PROBLEM DESCRIPTION:
Check each line of the records below for the string "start", then state how many lines contain it, with no other output.

*** Opening RECORDS TO USE ***

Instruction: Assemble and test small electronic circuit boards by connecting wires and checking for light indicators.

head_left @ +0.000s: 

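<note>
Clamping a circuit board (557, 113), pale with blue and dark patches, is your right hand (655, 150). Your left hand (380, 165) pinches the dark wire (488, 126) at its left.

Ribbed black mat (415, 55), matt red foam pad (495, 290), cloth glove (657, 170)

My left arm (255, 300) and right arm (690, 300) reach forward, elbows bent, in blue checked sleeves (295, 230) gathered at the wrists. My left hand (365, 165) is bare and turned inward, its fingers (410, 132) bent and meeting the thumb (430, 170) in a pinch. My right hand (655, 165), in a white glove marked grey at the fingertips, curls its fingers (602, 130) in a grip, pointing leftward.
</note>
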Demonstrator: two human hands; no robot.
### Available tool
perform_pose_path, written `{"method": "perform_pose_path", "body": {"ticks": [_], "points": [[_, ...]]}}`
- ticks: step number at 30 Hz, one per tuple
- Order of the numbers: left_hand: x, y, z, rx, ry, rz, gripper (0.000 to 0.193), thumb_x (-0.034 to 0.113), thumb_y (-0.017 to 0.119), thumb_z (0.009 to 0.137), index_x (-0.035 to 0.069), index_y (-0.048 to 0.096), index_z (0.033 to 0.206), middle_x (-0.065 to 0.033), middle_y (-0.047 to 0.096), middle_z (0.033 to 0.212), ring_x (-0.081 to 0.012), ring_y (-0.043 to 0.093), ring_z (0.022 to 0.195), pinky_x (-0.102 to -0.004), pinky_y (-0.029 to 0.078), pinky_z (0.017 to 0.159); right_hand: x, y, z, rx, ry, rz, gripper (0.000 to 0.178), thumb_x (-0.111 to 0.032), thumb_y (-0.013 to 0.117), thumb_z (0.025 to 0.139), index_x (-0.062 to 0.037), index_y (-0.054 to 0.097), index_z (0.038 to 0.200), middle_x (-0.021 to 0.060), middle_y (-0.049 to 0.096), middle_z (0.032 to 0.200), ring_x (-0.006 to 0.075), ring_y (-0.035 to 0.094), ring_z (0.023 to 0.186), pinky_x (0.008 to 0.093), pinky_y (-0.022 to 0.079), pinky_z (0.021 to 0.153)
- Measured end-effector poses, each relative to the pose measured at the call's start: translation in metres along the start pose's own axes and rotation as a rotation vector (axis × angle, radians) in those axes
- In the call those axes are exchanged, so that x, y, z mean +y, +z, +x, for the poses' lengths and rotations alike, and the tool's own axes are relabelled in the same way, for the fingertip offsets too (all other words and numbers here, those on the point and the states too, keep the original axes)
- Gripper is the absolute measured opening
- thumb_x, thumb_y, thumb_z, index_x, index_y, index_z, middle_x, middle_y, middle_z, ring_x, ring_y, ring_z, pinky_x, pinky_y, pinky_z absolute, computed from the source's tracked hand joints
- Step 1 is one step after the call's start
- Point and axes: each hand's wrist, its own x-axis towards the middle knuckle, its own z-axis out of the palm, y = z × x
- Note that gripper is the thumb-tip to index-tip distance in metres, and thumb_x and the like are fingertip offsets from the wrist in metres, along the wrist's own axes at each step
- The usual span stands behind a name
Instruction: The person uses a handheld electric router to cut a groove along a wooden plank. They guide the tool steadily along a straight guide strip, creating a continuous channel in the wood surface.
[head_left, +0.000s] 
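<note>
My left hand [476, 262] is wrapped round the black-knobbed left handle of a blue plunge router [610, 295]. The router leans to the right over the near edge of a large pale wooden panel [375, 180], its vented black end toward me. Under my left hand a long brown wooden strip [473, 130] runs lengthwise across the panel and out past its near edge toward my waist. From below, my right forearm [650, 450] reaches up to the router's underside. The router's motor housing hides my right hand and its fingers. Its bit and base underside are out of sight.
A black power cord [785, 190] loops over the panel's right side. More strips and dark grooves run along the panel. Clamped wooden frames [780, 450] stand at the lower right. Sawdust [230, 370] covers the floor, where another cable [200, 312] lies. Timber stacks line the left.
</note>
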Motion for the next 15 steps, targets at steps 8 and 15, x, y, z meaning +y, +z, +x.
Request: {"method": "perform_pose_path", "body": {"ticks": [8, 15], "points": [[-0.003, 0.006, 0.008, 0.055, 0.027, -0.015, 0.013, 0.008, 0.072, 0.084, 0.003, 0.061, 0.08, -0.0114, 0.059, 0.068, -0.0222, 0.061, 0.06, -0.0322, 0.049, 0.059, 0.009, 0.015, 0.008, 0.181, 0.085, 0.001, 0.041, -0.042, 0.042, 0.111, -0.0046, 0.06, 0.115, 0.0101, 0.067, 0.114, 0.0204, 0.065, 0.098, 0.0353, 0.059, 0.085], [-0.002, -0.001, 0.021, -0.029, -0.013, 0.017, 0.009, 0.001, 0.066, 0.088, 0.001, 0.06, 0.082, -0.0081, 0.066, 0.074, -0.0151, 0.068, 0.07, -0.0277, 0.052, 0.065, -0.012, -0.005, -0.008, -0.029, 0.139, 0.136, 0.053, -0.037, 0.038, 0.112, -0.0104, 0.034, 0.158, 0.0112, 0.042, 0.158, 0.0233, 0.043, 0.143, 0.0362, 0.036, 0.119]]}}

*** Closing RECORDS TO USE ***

RESPONSE TO THIS TASK:
2